──────── Data extract

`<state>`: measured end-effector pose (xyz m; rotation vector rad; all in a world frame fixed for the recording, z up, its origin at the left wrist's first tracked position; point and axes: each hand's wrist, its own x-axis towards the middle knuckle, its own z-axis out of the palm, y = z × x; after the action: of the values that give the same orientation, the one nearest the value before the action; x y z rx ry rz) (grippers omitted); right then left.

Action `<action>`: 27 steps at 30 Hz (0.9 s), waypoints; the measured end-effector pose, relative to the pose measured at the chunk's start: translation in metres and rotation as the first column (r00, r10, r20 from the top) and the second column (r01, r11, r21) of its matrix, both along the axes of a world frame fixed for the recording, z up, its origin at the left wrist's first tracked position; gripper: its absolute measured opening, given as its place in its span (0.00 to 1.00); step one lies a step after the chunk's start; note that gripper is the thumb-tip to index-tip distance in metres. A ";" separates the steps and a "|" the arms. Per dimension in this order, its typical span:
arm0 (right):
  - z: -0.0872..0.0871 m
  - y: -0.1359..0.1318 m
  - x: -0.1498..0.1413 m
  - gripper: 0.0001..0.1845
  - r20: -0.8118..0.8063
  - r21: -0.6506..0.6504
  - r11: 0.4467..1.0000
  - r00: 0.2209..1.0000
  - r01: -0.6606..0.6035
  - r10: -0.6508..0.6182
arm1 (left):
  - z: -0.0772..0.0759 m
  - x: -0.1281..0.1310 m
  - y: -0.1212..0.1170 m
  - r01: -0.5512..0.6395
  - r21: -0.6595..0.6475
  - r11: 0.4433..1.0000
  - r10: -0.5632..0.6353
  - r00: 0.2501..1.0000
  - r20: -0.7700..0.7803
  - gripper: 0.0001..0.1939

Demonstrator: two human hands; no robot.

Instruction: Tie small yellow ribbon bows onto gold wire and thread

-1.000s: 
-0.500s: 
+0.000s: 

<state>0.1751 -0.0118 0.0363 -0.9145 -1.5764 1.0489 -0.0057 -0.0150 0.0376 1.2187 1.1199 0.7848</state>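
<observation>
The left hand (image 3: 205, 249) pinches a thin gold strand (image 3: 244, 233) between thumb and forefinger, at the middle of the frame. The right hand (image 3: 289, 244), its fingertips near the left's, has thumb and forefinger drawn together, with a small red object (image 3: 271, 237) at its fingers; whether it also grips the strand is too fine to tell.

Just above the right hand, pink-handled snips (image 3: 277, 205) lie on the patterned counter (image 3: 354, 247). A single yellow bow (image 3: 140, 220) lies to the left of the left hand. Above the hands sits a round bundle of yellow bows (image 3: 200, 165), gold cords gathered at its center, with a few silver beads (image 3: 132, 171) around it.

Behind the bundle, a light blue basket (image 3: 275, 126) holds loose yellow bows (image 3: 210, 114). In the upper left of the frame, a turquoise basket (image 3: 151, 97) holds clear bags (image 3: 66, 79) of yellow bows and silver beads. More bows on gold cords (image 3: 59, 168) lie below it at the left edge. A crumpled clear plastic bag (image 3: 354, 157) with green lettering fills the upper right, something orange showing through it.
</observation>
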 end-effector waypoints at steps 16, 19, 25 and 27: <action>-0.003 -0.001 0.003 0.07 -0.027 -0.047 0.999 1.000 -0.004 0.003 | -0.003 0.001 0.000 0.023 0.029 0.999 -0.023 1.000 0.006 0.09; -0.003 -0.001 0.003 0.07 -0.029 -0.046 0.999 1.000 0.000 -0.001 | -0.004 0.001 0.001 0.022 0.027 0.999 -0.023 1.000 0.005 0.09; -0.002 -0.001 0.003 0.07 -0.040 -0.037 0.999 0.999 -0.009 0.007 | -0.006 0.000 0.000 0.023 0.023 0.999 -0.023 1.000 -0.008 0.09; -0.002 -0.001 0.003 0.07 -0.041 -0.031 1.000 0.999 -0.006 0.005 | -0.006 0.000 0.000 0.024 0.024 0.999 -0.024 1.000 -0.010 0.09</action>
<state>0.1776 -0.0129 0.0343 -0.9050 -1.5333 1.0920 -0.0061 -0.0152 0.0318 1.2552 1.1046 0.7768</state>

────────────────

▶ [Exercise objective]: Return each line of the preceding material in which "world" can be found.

▶ [Solution for this task]:
`<state>`: measured end-effector pose (xyz m; rotation vector rad; all in a world frame fixed for the recording, z up, its origin at the left wrist's first tracked position; point and axes: each hand's wrist, its own x-axis towards the middle knuckle, its own z-axis out of the palm, y = z × x; after the action: of the values that give the same orientation, the one nearest the value before the action; x y z rx ry rz) (grippers omitted); right then left.
Action `<action>`: 27 steps at 30 Hz (0.9 s), waypoints; the measured end-effector pose, relative to the pose measured at the chunk's start: translation in metres and rotation as the first column (r00, r10, r20 from the top) and the second column (r01, r11, r21) of its matrix, both along the axes of a world frame fixed for the recording, z up, its origin at the left wrist's first tracked position; gripper: its absolute measured opening, given as its place in its span (0.00 to 1.00); step one lies a step after the chunk's start; note that gripper is the thumb-tip to index-tip distance in metres. A ";" separates the steps and a "|" the arms. Per dimension in this order, its typical span:

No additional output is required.